Code Monkey home page Code Monkey logo

reconcile-editor's Introduction

Editor for Reconciled NfN Transcripts

A Python based GUI for easy editing of Zooniverse transcriptin reconciled using NfN reconcile.py

This script takes as inputs the reconciled-with-explanations and the flattened unreconciled .csv files as produced by Notes from Nature's reconcile.py.

The editing GUI itself is patterned after the NfN Summary html template - except the reconciled result is fully editable using cut, paste, and copy keyboard commands from any field shown in the editor, direct character entry, deletion or replacement in the reconciled text block, or by simply selecting the best version of the actual transcriptions entered by the volunteers.

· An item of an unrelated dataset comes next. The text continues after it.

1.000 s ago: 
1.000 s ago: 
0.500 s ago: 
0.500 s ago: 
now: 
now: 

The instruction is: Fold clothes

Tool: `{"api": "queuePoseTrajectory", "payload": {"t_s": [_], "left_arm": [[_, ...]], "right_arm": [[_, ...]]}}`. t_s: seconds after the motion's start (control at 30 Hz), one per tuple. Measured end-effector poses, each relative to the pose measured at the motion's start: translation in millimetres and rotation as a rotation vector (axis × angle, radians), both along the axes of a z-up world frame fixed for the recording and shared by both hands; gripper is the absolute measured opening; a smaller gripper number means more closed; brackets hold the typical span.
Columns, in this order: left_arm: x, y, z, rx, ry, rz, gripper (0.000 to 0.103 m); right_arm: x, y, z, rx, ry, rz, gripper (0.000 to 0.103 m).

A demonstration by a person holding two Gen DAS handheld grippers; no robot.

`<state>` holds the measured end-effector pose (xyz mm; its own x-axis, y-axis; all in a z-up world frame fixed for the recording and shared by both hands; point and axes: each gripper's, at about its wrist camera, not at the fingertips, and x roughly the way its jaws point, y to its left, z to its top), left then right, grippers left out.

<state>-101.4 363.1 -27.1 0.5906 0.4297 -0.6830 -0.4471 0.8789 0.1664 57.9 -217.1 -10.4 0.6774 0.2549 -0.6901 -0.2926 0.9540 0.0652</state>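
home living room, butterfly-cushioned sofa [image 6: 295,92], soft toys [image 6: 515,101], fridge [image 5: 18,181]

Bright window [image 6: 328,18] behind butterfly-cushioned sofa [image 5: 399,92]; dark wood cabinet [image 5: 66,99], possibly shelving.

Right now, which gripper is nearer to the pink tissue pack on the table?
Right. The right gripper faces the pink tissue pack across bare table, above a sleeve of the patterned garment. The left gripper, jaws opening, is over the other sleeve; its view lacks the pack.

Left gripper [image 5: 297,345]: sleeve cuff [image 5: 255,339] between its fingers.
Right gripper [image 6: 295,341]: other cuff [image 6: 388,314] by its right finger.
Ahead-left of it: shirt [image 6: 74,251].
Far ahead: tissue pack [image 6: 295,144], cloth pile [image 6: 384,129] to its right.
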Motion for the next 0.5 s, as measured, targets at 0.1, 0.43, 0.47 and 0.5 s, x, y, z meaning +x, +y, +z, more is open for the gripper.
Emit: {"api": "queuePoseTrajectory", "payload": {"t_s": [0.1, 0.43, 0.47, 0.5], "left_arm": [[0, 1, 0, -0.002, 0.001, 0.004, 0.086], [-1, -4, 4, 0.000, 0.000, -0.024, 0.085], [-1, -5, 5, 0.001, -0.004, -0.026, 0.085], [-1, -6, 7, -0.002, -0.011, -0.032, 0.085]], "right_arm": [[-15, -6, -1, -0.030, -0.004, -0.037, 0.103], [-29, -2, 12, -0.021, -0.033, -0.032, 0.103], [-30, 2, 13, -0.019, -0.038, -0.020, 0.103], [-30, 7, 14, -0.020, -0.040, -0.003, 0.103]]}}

The subjects to be edited are retrieved from Zooniverse using the panoptes client, and shown with the the editing GUI for each subject selected for review.

Installation

It is assumed that the user will have a working reconcile.py environment. If that environment supports a version of reconciled.py that can produce the reconciled file with explanations then simply copy the two files:

nfn_editor.py
update driver.py

to your label_reconciliations directory or wherever you run reconciled.py from.

Then install the following packages to this environment:

selenium>=4.6  
webdriver-manager>=3.8.4  
panoptes_client>=1.5.0  
future==0.18.2
SQLAlchemy~=1.4.41
Pillow==9.3.0

If you are starting from scratch and need reconcile.py, go to https://github.com/juliema/label_reconciliations and install the reconciler per their intructions.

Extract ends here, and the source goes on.